Don’t miss the closing date of Chinese Writing Contest!
September 16, the closing date for Chinese Writing Contest 2023, is coming soon.
Don’t miss it!
And remember, it’s in Hong Kong time (GMT + 8) 🤞
I’m that kind of person who welcomes deadlines. I’m pretty sure that, if I do not have a deadline hanging there, I won’t be able to complete anything.
That is probably why when I first heard of Parkinson’s law — the more time that you give yourself to complete a project, the more time that you will take to complete it — I felt that it was speaking to me directly.
Apparently, I’m not alone. So many people find it resonates with them. Cyril Parkinson’s 1955 article in The Economist, where he first presented this idea, has been cited again and again by so many people. That is actually how I came to know it, through others’ quoting his words.
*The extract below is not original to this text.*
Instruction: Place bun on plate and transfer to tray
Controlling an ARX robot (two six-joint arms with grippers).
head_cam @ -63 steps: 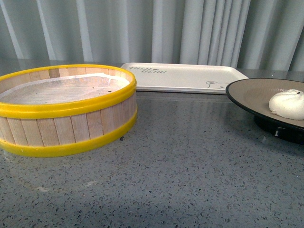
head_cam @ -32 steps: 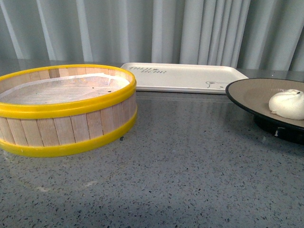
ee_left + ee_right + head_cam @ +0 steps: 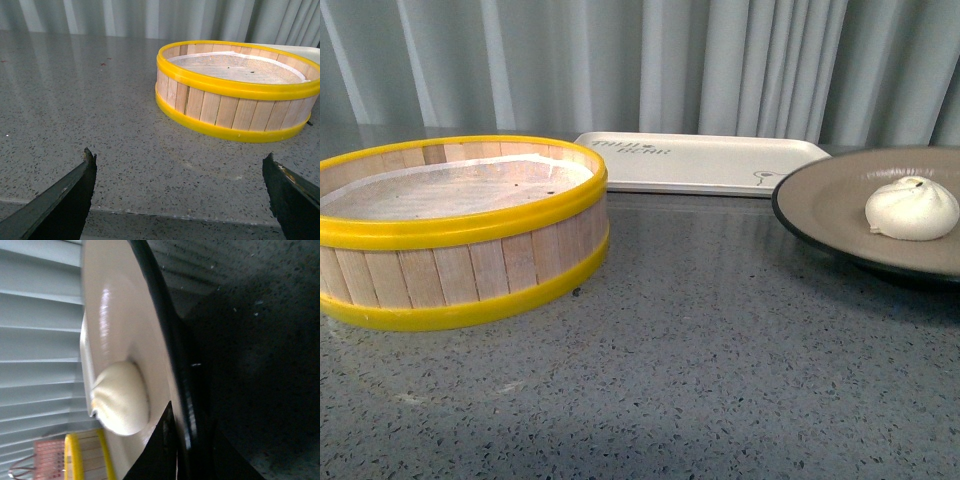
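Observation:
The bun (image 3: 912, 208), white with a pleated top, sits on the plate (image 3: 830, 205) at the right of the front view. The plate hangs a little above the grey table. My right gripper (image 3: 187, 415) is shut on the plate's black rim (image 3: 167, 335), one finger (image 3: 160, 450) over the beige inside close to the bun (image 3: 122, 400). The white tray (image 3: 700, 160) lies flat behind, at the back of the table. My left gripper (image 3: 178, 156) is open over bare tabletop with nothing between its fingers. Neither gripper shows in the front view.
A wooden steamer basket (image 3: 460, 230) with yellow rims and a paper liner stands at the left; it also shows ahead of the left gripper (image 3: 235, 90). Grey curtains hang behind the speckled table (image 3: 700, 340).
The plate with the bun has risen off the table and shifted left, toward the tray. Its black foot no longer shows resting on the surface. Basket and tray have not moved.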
What Parkinson taught us is that a deadline is a good thing. A string of small deadlines are even better. Not only in work places, it’s also true for students who are teaching themselves Chinese, or for those who are writing a story to enter this Chinese Writing Contest.
Deadlines breakdown a big task into many tiny steps. And meeting each of them gives us a sense that we’ve done something.
The opposite side, i.e., procrastination followed by missing the deadline, does not.
There are people who argue that procrastination actually help people produce the best work, because 1) procrastination does not mean that people are staying idle. They’re actually thinking subconsciously about their projects; 2) people perform the best when under pressure. Since people don’t produce anything during procrastination, the last minute is crucial for them to complete their work. That’s enormous pressure which gives them their best performance.
That could be true for a few geniuses if they’re lucky. For most average folks like you and me, procrastination does not guarantee any last minute success.
Moreover, procrastination could also mean that, when unexpected obstacles happen due to unforeseeable circumstances right before a deadline, you have no time to deal with it. For example, your computer might crash. Your lovely pet might create a mess. A power outage might happen. Or you might have a house guest who just shows up at your door.
Still, that’s not the worst. The worst of all is that procrastination leads to long term failure. It’s the nature of all stories that go along with the line of “could have, would have, should have”.
The lesson to be taken away is: Don’t try to complete everything in the last minute. Try good and steady work and witness positive results. The truth is that even geniuses benefit from on-going revisions to their projects. Literary masters revisit their writing all the time before they finally let it go.
Therefore, as September 16 is approaching, I’d like to remind everyone: Don’t wait until the last day to finalise your writing! Don’t wait until the last minute to submit it!
And you certainly don’t want any unexpected obstacles to prevent you from submitting your best work.
Once again, don’t miss the closing date, September 16, and enjoy your writing journey!